_Provided information_.
========================================================================
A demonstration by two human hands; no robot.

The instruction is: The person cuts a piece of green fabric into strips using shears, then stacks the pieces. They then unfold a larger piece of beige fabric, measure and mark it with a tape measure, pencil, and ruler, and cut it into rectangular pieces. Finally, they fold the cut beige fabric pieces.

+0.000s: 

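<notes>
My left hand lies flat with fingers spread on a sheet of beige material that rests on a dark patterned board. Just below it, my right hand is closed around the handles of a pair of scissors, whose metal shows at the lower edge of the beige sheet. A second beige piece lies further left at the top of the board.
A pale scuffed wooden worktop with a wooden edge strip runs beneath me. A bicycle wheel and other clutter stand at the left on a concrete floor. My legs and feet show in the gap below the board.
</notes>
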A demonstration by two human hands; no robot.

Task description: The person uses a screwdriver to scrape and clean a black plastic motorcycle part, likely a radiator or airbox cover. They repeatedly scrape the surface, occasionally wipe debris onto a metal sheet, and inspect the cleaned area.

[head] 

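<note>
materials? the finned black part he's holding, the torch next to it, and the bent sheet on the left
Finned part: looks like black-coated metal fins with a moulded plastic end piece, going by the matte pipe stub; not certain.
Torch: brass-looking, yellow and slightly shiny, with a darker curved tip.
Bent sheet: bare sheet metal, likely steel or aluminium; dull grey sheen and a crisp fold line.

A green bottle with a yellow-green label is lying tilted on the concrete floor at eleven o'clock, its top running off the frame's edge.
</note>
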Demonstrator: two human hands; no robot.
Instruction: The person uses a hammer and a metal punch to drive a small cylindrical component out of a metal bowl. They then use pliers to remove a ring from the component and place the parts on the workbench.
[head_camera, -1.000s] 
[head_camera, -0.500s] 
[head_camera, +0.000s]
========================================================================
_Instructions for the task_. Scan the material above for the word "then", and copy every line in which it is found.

_Response area_.
The instruction is: The person cuts a piece of green fabric into strips using shears, then stacks the pieces. They then unfold a larger piece of beige fabric, measure and mark it with a tape measure, pencil, and ruler, and cut it into rectangular pieces. Finally, they fold the cut beige fabric pieces.
Instruction: The person uses a hammer and a metal punch to drive a small cylindrical component out of a metal bowl. They then use pliers to remove a ring from the component and place the parts on the workbench.

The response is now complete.